• _What you are asked to do_:
Return every line of the listing, exactly as it reads.

• _Dataset section_:
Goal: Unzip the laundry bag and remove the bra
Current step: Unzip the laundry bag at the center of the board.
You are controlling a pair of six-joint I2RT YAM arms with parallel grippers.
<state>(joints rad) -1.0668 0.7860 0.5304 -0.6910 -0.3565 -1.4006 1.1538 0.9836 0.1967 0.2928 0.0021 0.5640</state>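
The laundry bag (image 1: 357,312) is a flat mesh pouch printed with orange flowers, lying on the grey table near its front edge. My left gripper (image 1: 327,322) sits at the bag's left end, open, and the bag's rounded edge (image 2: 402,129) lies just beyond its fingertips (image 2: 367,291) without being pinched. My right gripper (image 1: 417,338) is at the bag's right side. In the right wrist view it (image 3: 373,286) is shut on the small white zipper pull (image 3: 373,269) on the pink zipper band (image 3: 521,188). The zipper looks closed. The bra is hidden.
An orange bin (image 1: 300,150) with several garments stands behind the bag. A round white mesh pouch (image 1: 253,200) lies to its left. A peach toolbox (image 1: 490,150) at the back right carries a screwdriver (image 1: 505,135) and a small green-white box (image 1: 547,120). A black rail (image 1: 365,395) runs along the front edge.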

• _Your solution_:
Goal: Unzip the laundry bag and remove the bra
Current step: Unzip the laundry bag at the center of the board.
You are controlling a pair of six-joint I2RT YAM arms with parallel grippers.
<state>(joints rad) -1.0668 0.7860 0.5304 -0.6910 -0.3565 -1.4006 1.1538 0.9836 0.1967 0.2928 0.0021 0.5640</state>
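The laundry bag (image 1: 357,312) is a flat mesh pouch printed with orange flowers, lying on the grey table near its front edge. My left gripper (image 1: 327,322) sits at the bag's left end, open, and the bag's rounded edge (image 2: 402,129) lies just beyond its fingertips (image 2: 367,291) without being pinched. My right gripper (image 1: 417,338) is at the bag's right side. In the right wrist view it (image 3: 373,286) is shut on the small white zipper pull (image 3: 373,269) on the pink zipper band (image 3: 521,188). The zipper looks closed. The bra is hidden.
An orange bin (image 1: 300,150) with several garments stands behind the bag. A round white mesh pouch (image 1: 253,200) lies to its left. A peach toolbox (image 1: 490,150) at the back right carries a screwdriver (image 1: 505,135) and a small green-white box (image 1: 547,120). A black rail (image 1: 365,395) runs along the front edge.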

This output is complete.